> EXERCISE INSTRUCTIONS
Among the lines below, the one containing "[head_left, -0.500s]" opens the range and the one containing "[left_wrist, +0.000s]" closes it. Print that range exactly, without the pictures.

EXERCISE DATA section start

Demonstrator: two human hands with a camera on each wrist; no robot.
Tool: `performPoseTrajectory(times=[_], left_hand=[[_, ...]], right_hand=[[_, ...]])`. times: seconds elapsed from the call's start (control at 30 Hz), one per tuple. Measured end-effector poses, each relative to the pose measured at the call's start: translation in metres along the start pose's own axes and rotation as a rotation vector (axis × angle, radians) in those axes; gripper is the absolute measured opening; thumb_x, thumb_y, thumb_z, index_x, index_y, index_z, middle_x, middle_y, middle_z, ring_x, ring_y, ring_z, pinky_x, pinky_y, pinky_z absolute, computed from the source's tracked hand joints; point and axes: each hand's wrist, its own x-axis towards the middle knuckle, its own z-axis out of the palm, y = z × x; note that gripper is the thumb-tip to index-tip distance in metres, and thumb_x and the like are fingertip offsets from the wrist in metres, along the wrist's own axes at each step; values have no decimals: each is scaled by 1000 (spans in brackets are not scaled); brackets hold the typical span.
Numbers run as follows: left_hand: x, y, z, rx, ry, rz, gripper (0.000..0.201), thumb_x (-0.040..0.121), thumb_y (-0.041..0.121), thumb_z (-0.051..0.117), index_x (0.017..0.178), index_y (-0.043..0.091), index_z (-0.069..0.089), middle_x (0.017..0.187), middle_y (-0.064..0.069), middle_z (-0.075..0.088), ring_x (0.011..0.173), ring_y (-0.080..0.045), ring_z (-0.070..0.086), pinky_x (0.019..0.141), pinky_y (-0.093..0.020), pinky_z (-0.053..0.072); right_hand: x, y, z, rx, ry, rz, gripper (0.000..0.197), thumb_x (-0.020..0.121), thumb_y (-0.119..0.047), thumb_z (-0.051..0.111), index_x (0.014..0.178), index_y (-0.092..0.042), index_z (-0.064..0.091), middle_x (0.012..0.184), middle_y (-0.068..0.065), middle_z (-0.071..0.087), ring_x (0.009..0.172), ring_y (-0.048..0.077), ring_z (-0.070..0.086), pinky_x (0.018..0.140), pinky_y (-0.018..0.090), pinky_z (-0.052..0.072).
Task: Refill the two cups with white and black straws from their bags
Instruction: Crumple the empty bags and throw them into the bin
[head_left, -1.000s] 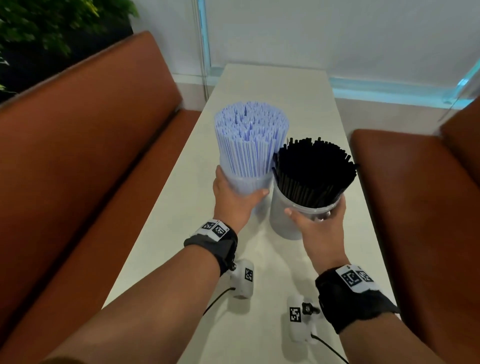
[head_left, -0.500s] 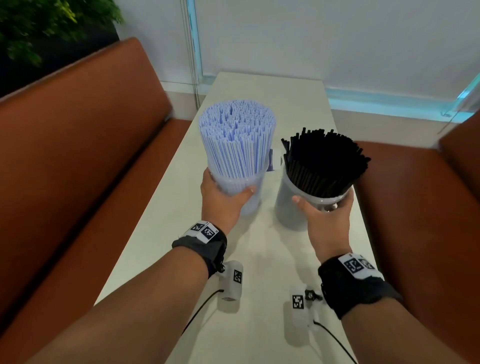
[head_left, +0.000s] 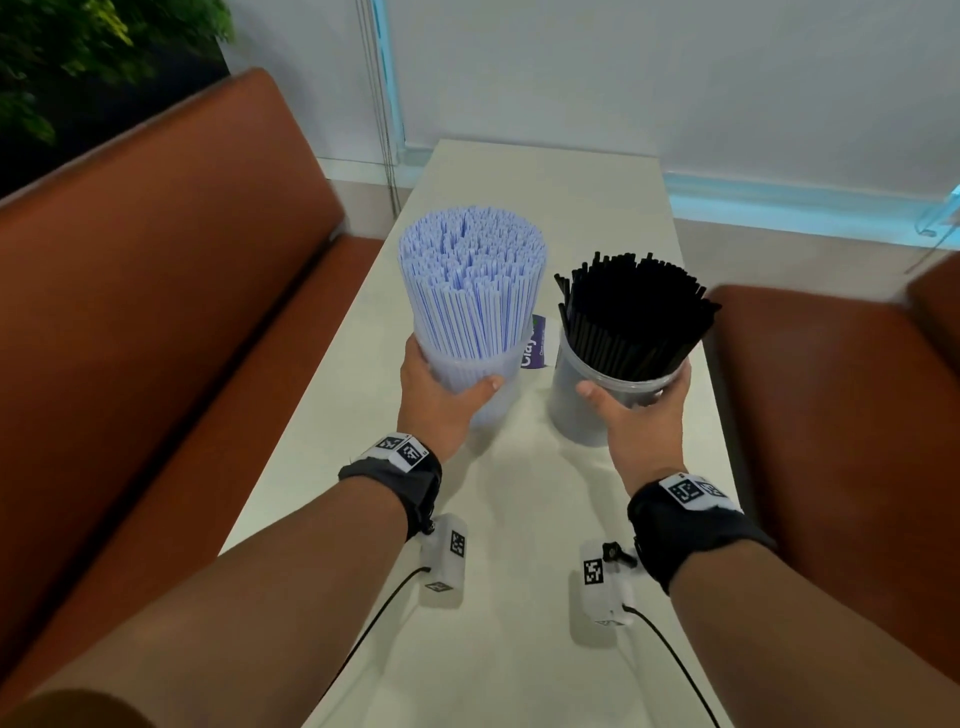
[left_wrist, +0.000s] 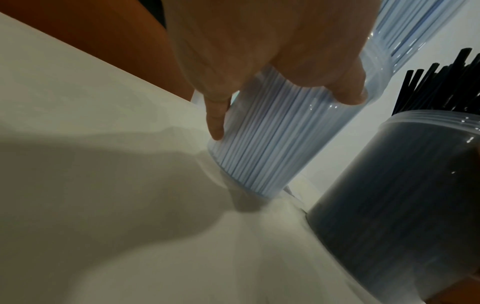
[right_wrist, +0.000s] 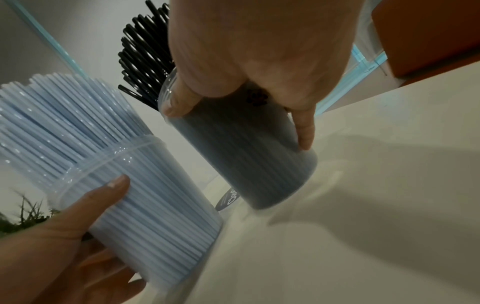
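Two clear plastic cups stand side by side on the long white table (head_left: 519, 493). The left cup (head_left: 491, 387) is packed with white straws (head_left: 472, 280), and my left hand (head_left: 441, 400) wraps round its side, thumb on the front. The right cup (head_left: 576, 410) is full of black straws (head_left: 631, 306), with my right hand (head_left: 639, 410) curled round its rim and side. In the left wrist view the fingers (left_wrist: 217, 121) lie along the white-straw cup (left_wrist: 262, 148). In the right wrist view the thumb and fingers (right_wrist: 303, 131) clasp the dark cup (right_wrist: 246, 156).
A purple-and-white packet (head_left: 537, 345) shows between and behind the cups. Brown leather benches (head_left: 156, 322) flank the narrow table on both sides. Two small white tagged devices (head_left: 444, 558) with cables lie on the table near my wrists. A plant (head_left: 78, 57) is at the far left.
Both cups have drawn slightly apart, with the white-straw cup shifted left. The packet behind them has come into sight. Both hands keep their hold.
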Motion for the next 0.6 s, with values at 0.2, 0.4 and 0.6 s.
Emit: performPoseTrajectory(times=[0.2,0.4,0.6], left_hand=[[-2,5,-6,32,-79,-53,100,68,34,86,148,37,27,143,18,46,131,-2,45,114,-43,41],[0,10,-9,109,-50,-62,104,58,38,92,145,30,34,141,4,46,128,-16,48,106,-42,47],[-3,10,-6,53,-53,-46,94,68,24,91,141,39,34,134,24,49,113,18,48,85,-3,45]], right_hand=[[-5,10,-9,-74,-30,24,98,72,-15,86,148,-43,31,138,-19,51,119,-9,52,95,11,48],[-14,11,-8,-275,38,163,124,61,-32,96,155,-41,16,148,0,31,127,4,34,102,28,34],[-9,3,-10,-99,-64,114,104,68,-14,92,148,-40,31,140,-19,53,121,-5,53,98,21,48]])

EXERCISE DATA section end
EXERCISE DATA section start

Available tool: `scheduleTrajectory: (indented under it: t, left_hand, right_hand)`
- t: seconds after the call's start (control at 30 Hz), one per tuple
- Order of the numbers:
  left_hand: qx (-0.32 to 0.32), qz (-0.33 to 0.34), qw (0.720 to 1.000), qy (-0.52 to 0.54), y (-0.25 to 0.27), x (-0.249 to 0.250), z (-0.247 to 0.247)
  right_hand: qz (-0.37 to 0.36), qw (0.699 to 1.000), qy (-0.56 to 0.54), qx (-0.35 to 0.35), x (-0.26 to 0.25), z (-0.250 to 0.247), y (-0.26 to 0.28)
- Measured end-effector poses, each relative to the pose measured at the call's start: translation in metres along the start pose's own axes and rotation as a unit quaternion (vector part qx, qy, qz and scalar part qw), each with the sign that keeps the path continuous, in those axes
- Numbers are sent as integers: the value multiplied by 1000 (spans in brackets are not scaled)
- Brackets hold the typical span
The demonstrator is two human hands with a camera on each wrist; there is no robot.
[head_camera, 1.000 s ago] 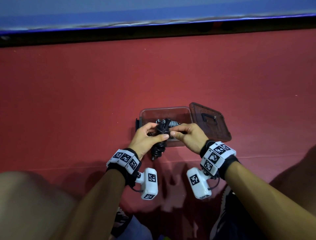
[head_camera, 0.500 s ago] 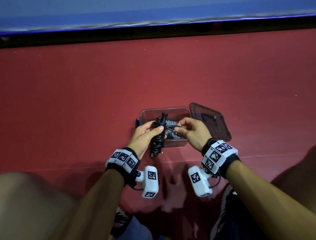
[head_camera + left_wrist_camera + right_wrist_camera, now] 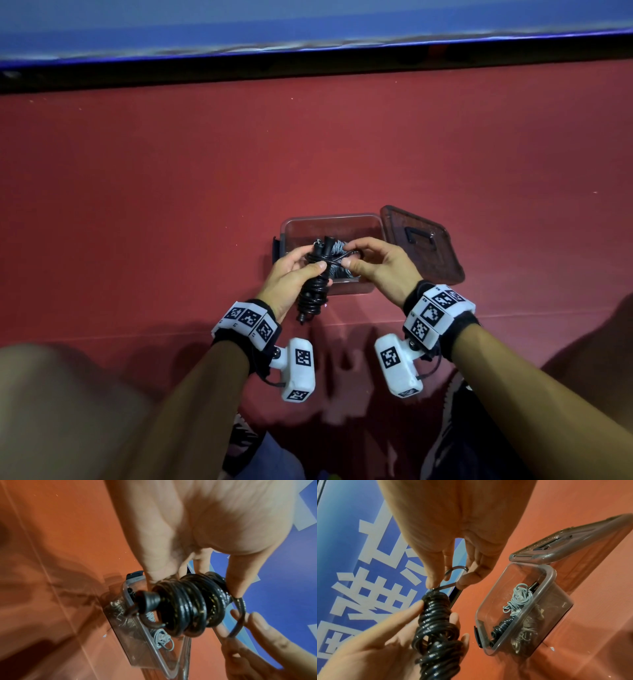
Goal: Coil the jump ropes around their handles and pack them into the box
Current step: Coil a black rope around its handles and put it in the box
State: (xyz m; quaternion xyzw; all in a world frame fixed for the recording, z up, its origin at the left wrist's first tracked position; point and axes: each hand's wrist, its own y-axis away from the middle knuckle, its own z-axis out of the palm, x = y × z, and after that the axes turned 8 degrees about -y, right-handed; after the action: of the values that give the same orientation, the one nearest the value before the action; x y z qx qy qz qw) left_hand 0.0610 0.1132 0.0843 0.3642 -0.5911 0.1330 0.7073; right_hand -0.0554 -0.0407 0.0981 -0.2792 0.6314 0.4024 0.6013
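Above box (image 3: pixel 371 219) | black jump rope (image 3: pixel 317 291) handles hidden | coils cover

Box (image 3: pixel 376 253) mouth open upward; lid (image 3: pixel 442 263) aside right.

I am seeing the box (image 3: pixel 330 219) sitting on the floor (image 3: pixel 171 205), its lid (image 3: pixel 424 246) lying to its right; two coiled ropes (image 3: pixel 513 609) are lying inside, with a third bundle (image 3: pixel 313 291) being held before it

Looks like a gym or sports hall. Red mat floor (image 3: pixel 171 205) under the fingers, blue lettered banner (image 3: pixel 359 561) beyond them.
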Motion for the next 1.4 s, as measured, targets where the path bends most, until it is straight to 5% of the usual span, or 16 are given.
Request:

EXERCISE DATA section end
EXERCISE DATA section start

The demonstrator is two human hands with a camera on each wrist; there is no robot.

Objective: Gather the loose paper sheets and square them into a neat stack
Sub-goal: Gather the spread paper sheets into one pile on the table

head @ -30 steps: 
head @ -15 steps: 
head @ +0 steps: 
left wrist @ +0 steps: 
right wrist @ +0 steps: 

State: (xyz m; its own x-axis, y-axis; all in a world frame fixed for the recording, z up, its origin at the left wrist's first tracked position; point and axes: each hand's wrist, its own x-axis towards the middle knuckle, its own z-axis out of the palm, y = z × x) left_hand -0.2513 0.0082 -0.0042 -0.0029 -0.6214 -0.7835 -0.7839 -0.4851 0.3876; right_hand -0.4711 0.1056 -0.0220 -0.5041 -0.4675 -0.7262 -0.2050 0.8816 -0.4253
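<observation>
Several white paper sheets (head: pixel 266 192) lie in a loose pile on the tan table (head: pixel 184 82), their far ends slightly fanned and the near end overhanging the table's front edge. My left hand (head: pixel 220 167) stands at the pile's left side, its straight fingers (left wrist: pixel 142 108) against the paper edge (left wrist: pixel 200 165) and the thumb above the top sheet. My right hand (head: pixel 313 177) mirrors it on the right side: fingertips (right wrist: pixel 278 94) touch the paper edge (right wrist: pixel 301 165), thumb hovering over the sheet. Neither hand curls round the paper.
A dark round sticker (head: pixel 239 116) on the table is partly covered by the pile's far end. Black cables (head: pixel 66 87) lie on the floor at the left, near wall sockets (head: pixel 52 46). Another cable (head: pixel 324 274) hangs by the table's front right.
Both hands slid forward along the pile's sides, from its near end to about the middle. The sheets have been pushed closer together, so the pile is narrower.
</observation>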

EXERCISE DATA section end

> SOLUTION TO THIS TASK
[head_left, -0.500s] 
[head_left, +0.000s] 
[left_wrist, +0.000s] 

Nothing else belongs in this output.